Most helpful comment

why not take text from wikipedia? https://en.wikipedia.org/wiki/Wikipedia:Reusing_Wikipedia_content#Text_content

In my experience, it is really hard to find interesting, readable sentences from Wikipedia. The language there tends to be quite formal and sometimes awkward to speak. I built some tools to chop up text here, but never got around to adding wikipedia sentences to this project. That said, I'm always open to accepting contributions. 👍

The other thing I like about asking people for sentence donations (which is just an experiment for now), is that we get a lot of clever, interesting messages. Then, someone halfway around the world will read these messages out loud.. I think that's so cool :)

All 99 comments

Given that this is a specific bug... and is therefore addressable as a software item. I have elsewhere offered up already public domain resources as good sources for sentences:

https://en.wikipedia.org/wiki/Wikipedia:Public_domain_resources

As an open healthcare data person, I obviously would love the opportunity to inject your sentence data set with laymans healthcare terms. Assuming no one else is available to incorporate the various resources that I am discussing here, I might be able to devote some resources towards scrapping some of the resources that have solid APIs, and running them through some per-source filters that would serve to ensure that they do not have unusual acronyms or other confusing industry jargon.

I would recommend that you develop a corpus that details the following information for each source of sentences:

  • The sentence itself
  • The url source for the sentence
  • A reference to the rule (or contribution agreement to the cc-0 license) that provides evidence that the sentence in question is available under the public domain.

I think I could write some scripts that would generate a few million (at least) sentences that met some basic rules that I could demonstrate were public domain. or someone else could if I fail to deliver (which I should warn is a frequent occurrence, this is only tangentially related to my day job, after all)

Let me know if this would be helpful.

Regards,
-FT

I'm back! Here's another hundred:

https://pastebin.com/1CU7GQYs

CC-0 or whatever license you need. There's a good few simple sentences.

Thanks @ftrotter, that is very helpful. Let's discuss that on Discourse, and see how many contibutions we can get from this threads.

Thanks @akshit13 and @ajaydee, I added your contributions.

This a randomized set of sentences from some of my older "computer vision" reviews. I waive all rights to the text. Use it anyway you like.
https://pastebin.com/DTezZ7rA

However, I would urge you to use some large diverse contemporary corpus.

Thanks @orschiro and @michal-hradis!

However, I would urge you to use some large diverse contemporary corpus.

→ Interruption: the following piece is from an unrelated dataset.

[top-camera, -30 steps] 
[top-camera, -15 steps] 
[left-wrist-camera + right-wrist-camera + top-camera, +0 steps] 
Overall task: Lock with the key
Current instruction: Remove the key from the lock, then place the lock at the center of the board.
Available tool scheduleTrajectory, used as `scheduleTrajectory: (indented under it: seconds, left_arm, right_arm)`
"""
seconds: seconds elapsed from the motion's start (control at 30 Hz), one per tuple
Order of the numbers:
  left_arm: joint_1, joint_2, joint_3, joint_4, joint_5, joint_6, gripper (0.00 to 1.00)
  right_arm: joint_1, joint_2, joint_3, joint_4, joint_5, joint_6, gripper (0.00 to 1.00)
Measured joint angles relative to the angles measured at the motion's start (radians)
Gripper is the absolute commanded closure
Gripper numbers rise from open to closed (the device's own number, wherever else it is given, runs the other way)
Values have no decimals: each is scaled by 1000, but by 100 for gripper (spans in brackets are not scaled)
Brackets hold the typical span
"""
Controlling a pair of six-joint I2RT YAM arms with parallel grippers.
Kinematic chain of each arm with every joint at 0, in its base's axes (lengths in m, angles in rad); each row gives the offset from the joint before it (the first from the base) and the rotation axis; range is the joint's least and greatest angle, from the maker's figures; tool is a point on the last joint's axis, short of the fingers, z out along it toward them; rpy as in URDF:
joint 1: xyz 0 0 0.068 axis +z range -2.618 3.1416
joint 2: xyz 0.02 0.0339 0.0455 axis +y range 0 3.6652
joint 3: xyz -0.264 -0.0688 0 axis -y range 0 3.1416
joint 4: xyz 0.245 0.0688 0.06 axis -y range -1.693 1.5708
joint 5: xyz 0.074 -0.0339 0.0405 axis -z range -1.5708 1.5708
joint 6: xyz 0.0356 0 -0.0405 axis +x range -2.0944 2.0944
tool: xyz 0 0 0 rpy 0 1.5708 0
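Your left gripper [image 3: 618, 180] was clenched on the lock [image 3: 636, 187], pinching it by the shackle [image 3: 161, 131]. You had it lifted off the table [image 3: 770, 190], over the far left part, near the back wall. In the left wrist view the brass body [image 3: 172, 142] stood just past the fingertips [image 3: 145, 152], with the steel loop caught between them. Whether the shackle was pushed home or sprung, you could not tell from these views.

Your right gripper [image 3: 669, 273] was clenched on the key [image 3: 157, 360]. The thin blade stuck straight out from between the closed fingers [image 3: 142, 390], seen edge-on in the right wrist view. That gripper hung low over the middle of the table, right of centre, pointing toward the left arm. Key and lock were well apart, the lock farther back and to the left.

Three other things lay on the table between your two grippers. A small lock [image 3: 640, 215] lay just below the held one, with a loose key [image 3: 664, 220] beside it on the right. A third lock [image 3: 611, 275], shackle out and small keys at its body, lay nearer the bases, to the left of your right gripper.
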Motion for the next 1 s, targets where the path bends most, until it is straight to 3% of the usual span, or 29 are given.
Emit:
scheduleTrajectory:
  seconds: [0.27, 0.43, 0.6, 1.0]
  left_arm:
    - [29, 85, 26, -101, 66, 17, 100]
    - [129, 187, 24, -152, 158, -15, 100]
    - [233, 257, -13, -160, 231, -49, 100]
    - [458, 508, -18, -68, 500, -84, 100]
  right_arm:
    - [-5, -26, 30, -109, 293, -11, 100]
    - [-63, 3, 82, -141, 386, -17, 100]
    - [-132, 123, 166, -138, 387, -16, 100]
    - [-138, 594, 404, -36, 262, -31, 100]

We are looking into that on the PR below. In the meantime, we are experimenting with gathering our corpus as we go.
https://github.com/mozilla/voice-web/pull/304

Here is another 300 sentences:
https://pastebin.com/Qf7Ykcbz

@jf99, some good ones in there.

The servers of the common voice project couldn't handle the heavy load.

We're working on it! :D

Some more for ya:
https://pastebin.com/tCWPrxZJ

Thanks @psullivan6 and @Sposito!

why not take text from wikipedia? https://en.wikipedia.org/wiki/Wikipedia:Reusing_Wikipedia_content#Text_content

why not take text from wikipedia? https://en.wikipedia.org/wiki/Wikipedia:Reusing_Wikipedia_content#Text_content

In my experience, it is really hard to find interesting, readable sentences from Wikipedia. The language there tends to be quite formal and sometimes awkward to speak. I built some tools to chop up text here, but never got around to adding wikipedia sentences to this project. That said, I'm always open to accepting contributions. 👍

The other thing I like about asking people for sentence donations (which is just an experiment for now), is that we get a lot of clever, interesting messages. Then, someone halfway around the world will read these messages out loud.. I think that's so cool :)

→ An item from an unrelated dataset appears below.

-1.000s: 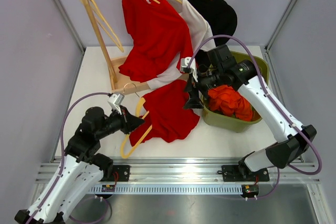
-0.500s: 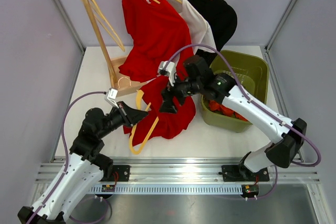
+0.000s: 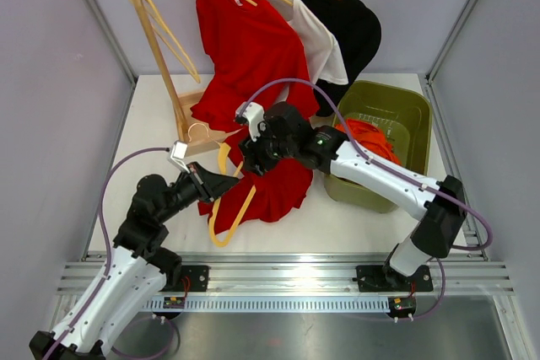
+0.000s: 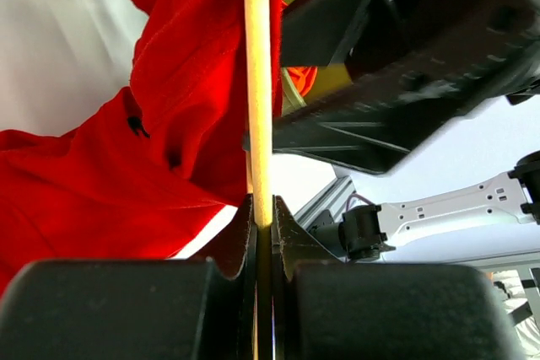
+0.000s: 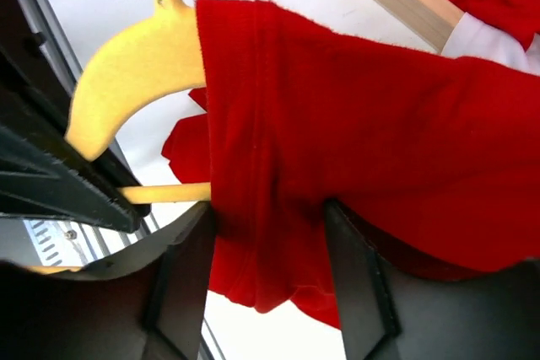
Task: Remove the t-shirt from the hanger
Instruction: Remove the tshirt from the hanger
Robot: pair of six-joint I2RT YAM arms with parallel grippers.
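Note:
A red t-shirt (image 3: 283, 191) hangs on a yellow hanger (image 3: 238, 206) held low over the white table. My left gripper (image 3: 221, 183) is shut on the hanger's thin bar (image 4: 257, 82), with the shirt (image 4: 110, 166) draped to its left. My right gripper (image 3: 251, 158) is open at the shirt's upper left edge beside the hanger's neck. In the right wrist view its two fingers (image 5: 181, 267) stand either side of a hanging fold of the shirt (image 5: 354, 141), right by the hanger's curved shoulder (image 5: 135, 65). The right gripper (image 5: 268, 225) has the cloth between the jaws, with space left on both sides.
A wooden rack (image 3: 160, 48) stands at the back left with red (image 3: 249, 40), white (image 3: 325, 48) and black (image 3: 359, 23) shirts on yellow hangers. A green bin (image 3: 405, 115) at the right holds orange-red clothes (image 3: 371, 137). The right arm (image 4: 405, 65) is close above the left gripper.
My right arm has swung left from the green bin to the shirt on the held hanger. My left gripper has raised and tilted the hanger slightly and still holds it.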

is that we get a lot of clever, interesting messages.

Can you give an example you particularly like? :-)

Can you give an example you particularly like? :-)

https://twitter.com/mikehenrty/status/890350612923207680 :-D

Nice one! :-)

Woohoo, I'm famous on twitter! :D

Then, someone halfway around the world will read these messages out loud.. I think that's so cool :)

Yeah, I also find this funny. Although, from validating sentences I have the impression that most people don't get the joke when they're reading sentences like My review of the sun: one star.

Anyway, here is another batch of 400 lines for you to add. Some are just for fun, but for the majority I tried to include words that are not yet covered by the other sentences.
https://pastebin.com/Wqk4c24t

Here's a simple python program to generate random noun+adjective sentences https://github.com/fastrizwaan/sentence
example sentences:

sea is serene
not only the air is sweet but also wet
if land is sweet then the music is wet

@fastrizwaan Thanks for the contribution.

While you code looks to be able to generate an almost infinite set of grammatical sentences, some of the sentences will be nonsensical

_If fire is cold then the water is dry_

The most famous example of such a sentence is from Noam Chomsky

_Colorless green ideas sleep furiously_

Which is grammatical, but makes no sense.

The problem with such grammatical but nonsensical sentences is that if a speech recognition engine is trained on such data, it will,through the language model it learns explicitly or implicitly, learn to expect such nonsensical sentences. This decreases the accuracy on the sentences that we want to actually work, the ones that make sense.

So generically we want to include only sentences that make sense in order to improve the accuracy of any speech recognition engine trained on the resulting data.

The problem then becomes automatically generating sentences that are grammatical _and_ make sense is a bit harder.

@mikehenrty

In my experience, it is really hard to find interesting, readable sentences from Wikipedia.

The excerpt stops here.